Africa must champion a people-led and centered Just energy transition to 100% renewable energy with utmost care for the environment. African energy systems should be developed to meet the needs of the continent rather than thinking only of energy for export. Our energy sovereignty is paramount if we are to grow and move forward. This Nairobi declaration is short of these ideas and could be another beautiful document heading for the shelves.
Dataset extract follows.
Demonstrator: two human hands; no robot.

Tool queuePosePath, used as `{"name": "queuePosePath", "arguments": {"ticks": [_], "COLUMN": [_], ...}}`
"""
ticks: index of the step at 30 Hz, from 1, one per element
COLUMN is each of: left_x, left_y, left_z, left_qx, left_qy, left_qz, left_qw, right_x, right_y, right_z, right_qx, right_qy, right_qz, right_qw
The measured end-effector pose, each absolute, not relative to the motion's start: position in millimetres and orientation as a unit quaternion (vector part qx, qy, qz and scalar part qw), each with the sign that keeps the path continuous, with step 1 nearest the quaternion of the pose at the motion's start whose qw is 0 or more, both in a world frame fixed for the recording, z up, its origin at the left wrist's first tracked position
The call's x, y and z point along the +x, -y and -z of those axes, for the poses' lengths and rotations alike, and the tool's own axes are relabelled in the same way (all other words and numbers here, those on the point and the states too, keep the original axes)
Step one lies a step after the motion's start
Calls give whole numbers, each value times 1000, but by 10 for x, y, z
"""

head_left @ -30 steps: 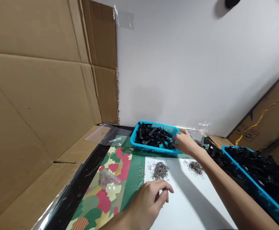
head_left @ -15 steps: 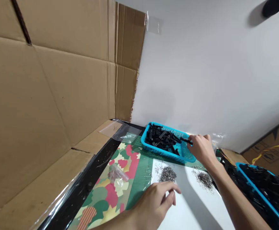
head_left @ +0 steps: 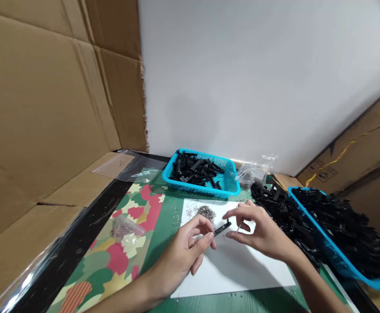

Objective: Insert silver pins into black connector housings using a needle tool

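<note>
My left hand (head_left: 190, 243) pinches a narrow black plastic part (head_left: 222, 228) between thumb and fingers. It holds the part tilted over a white sheet (head_left: 216, 271). Close to the part's far end is my right hand (head_left: 255, 226), its index finger and thumb curved around a gap. A thin, shiny metal piece (head_left: 239, 226) shows between these right-hand fingers; its exact kind is too small to make out. Behind my left hand, a pile of tiny metal pieces (head_left: 206, 211) lies on the sheet. My right hand partly hides the sheet's right side.
A blue basket (head_left: 199, 190) with black parts stands by the wall. On the right are a heap of black parts (head_left: 276, 208) and another full blue basket (head_left: 336, 256). Clear plastic bags (head_left: 128, 228) lie about. Cardboard (head_left: 46, 108) walls the left.
My right hand has come back from the basket, and a black part is now in my left hand. Both hands have drawn together over the sheet. The view has shifted right.
</note>
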State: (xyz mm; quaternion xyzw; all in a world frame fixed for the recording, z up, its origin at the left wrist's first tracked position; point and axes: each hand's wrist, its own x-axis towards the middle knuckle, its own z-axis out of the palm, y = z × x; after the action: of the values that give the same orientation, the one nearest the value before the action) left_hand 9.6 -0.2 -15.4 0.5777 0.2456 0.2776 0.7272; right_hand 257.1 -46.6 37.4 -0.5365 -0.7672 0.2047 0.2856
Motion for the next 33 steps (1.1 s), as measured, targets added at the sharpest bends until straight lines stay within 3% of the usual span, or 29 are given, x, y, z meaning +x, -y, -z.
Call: {"name": "queuePosePath", "arguments": {"ticks": [3,8,23,33], "left_x": [90,57,58,92], "left_y": [-16,-22,-8,0], "left_z": [222,190,244,132], "left_qx": [599,627,637,633], "left_qy": [-252,-287,-325,-317], "left_qz": [-281,-241,-210,-217], "left_qw": [706,683,667,672], "right_x": [2849,3089,3075,3077], "right_y": [382,341,367,408], "right_z": [-280,-142,-13,-74], "right_qx": [-613,-715,-735,-705], "right_qy": [693,636,622,632], "right_qz": [-238,-171,-189,-227], "right_qw": [295,233,192,230]}}
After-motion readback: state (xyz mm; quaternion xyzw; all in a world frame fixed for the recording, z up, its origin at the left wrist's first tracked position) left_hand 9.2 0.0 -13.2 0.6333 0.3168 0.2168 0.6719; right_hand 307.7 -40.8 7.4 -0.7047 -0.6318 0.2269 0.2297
“Africa urgently needs scaled-up real climate finance solutions to enact a fair and just transition away from fossil fuels towards sustainable renewable energy. At the forefront of Africa’s just transition must be the need to increase energy access and sufficiency across the continent. The dash for Africa’s transition minerals cannot replicate the extractivist dirty energy model that puts profits over the people and planet. Nor can this extraction be led by neocolonial pursuits by the Global North. Any exploitation of Africa’s critical mineral resources needs to recognize the rights of Africa’s indigenous people and local communities and ensure that their energy access needs are a priority in the transition” said Tyler Booth, CJE International Programme Coordinator, FoEI
Africa’s natural habitats and ecosystem must not be commodified and reduced to their role as carbon sinks, but recognized for the intrinsic value they have to ecosystems and the people who rely on these ecosystems functioning. Africa does not need carbon markets; it needs real climate finance”, Tyler added.
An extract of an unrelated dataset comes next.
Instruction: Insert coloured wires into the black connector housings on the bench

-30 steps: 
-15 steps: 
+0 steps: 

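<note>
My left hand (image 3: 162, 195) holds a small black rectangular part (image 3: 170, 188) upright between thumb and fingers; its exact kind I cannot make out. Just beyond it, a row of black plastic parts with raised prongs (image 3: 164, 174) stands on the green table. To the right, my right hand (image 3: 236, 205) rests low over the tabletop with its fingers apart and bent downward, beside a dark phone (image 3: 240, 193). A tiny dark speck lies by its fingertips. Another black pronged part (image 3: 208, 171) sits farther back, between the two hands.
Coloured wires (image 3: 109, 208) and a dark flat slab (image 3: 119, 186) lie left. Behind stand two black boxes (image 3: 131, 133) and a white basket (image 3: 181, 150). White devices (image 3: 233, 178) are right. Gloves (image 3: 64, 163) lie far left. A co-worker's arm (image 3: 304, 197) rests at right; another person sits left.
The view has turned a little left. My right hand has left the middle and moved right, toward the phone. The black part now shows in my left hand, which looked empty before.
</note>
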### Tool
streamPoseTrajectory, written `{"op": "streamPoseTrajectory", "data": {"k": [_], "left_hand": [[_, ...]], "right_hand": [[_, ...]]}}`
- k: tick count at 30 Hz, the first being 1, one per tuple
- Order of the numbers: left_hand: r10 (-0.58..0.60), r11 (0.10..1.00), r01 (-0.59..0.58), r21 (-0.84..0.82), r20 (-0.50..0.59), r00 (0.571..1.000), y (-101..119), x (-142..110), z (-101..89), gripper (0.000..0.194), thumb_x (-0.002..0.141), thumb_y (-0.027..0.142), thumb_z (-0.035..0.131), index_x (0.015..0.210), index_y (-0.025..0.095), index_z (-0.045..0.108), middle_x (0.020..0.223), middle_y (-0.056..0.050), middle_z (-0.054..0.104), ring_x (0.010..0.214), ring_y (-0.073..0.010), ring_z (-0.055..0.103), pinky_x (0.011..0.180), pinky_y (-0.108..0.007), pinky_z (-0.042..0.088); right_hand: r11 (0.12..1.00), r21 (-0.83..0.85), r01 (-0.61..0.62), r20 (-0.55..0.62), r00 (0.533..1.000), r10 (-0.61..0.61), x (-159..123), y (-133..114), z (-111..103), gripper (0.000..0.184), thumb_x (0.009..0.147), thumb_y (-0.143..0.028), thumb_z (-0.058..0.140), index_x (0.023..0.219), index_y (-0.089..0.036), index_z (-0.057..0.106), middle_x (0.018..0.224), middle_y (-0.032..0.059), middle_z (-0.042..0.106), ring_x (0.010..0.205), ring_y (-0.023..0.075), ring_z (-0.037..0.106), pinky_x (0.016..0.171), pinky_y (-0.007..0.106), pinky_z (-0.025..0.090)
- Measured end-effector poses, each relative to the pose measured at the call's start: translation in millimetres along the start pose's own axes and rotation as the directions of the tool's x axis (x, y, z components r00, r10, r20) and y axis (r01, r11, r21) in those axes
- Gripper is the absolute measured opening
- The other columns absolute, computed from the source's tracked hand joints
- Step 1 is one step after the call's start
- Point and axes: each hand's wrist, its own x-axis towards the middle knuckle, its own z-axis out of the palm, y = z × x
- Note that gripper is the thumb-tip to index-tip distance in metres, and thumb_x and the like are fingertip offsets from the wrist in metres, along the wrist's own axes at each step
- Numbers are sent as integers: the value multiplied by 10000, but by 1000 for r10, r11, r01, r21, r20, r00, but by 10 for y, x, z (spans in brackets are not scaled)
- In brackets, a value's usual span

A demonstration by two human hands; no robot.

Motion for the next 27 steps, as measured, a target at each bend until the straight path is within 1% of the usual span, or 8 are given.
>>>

The dash for Africa’s transition minerals cannot replicate the extractivist dirty energy model that puts profits over the people and planet. Nor can this extraction be led by neocolonial pursuits by the Global North. Any exploitation of Africa’s critical mineral resources needs to recognize the rights of Africa’s indigenous people and local communities and ensure that their energy access needs are a priority in the transition. The adoption of the language “phase down of coal” and no mention of the phase-out of fossil fuels by declaration is a pointer to the value it places on the people of Africa who bear the brunt of the climate crisis.
The conference included further discussions around the blue economy, agriculture, and nature and biodiversity.
Mariann Bassey Oruwvuje, FoE Africa, Food Sovereignty coordinator said:
“We call on our African leaders to meet their human rights obligations and to listen to the requests of the affected communities and people! Governments and intergovernmental organisations must immediately stop any policies, which lead to violations of the human right to food. We demand public policies in favour of farmers’ seed systems. The Nairobi Declaration must prohibit monopolies, and favour instead agroecology, access to land, and good care of the soil. Farmers themselves are agricultural experts and they must be in the driver’s seat of agricultural development at all times! We must prioritize people over profits, and continue to promote and defend agroecology and farmers’ seeds, which represent the hope and future of humanity.
Rita Iyke Uwaka, Forest and Biodiversity coordinator, FoE Africa, said:
Africa should double its agricultural production and productivity with a focus on community-based and smallholder farmers’ agroecological systems while supporting intra-African agricultural business between the people and the smallholder and community farmers, and creating spaces for knowledge sharing. We must stop the harmful expansion of monoculture plantation systems and related deforestation, watershed, and soil degradation. Ensure that at least 30% of African land and at least 30% of the African ocean and seas are conserved or protected by 2030; with a rights-based approach.
She further added that we must support African leaders to stop any harmful carbon market laws that will violate the people’s rights, and aid livelihood losses and ecosystem destruction.